PROBLEM TO WORK ON: Extract every line of the material that holds the string "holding".

ENTRIES SUPPLIED:
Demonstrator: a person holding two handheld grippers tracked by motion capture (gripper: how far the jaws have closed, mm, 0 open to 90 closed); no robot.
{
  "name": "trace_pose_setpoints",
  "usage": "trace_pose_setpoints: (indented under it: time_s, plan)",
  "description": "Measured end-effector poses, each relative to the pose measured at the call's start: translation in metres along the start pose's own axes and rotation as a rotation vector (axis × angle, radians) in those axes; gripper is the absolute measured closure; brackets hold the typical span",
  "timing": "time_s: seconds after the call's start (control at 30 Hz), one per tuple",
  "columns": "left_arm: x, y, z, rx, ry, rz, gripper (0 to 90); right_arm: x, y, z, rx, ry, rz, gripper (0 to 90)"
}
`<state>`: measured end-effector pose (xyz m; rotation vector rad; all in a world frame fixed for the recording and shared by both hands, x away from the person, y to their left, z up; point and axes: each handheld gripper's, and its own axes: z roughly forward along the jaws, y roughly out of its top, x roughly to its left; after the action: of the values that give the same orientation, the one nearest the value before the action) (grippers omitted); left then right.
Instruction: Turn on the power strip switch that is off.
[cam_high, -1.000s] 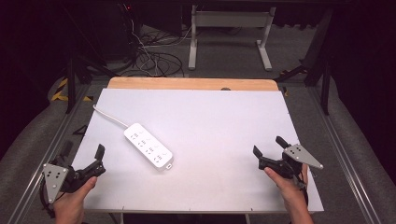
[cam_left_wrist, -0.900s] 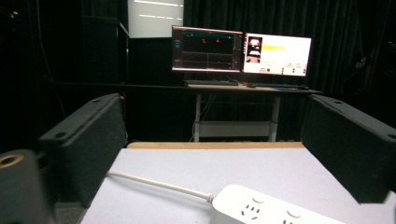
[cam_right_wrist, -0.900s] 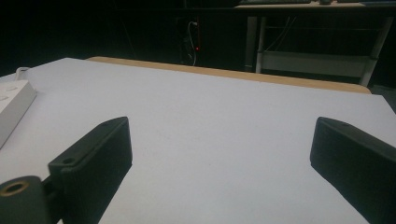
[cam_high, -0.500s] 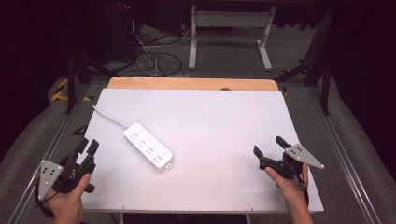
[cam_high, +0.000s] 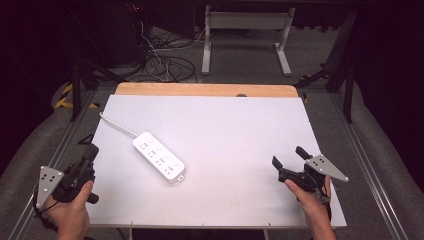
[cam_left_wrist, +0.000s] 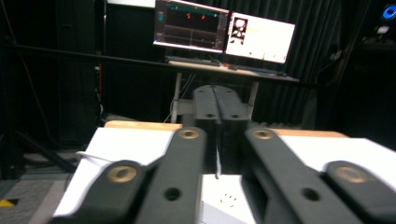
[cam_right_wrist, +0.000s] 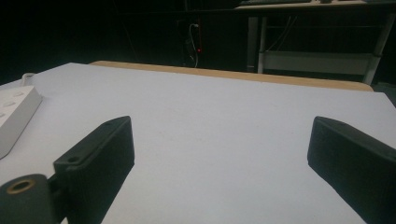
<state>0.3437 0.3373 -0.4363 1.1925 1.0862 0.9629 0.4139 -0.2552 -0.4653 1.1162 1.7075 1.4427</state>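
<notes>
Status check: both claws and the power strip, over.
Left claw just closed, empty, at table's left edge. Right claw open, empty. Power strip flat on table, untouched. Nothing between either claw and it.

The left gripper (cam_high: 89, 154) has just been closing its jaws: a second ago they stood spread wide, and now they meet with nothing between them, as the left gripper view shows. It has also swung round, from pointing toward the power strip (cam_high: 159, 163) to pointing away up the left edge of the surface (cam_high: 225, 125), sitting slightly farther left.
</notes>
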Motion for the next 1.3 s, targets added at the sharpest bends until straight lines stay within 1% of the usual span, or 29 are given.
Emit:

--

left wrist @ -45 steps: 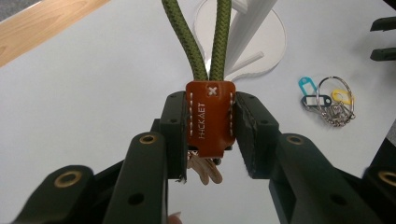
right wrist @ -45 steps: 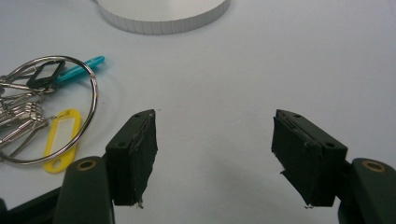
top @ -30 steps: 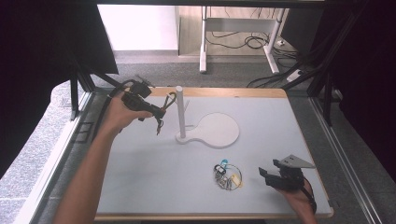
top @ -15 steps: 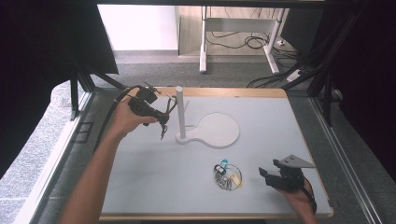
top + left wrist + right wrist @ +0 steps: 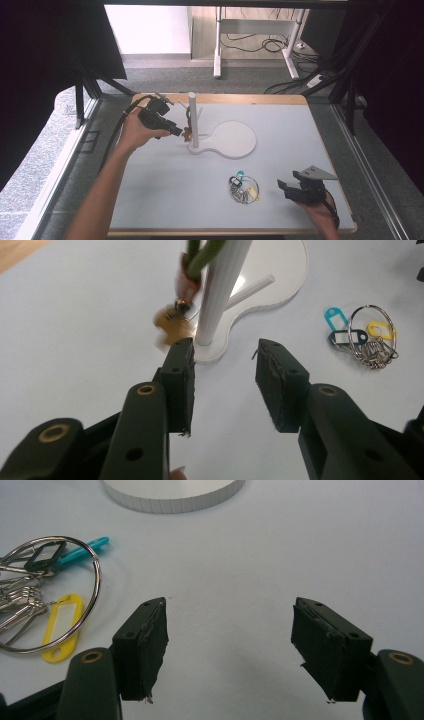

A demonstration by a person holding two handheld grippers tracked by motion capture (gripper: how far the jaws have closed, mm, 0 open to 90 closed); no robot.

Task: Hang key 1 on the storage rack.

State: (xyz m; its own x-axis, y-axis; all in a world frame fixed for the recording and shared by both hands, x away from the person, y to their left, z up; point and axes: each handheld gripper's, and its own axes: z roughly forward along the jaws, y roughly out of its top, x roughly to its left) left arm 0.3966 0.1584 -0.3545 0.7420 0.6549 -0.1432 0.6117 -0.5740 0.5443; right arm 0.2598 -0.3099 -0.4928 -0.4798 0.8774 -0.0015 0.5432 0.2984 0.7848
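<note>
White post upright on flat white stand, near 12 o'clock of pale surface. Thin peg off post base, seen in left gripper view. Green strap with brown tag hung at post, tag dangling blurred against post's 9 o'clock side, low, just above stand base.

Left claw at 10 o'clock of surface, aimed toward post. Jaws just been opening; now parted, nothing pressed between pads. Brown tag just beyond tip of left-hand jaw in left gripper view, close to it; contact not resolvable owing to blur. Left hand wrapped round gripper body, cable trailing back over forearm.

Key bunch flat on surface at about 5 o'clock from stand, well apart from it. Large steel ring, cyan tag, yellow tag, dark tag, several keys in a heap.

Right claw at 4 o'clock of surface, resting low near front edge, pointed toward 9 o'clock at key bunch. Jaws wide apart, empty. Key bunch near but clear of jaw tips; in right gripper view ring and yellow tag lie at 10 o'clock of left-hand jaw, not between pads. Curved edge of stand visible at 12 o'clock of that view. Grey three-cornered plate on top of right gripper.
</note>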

SOLVED PROBLEM:
Demonstrator: a person holding two handheld grippers tracked by motion capture (gripper: how far the jaws have closed, mm, 0 open to 90 closed); no robot.
A demonstration by a person holding two handheld grippers tracked by motion capture (gripper: how far the jaws have closed, mm, 0 open to 90 closed); no robot.

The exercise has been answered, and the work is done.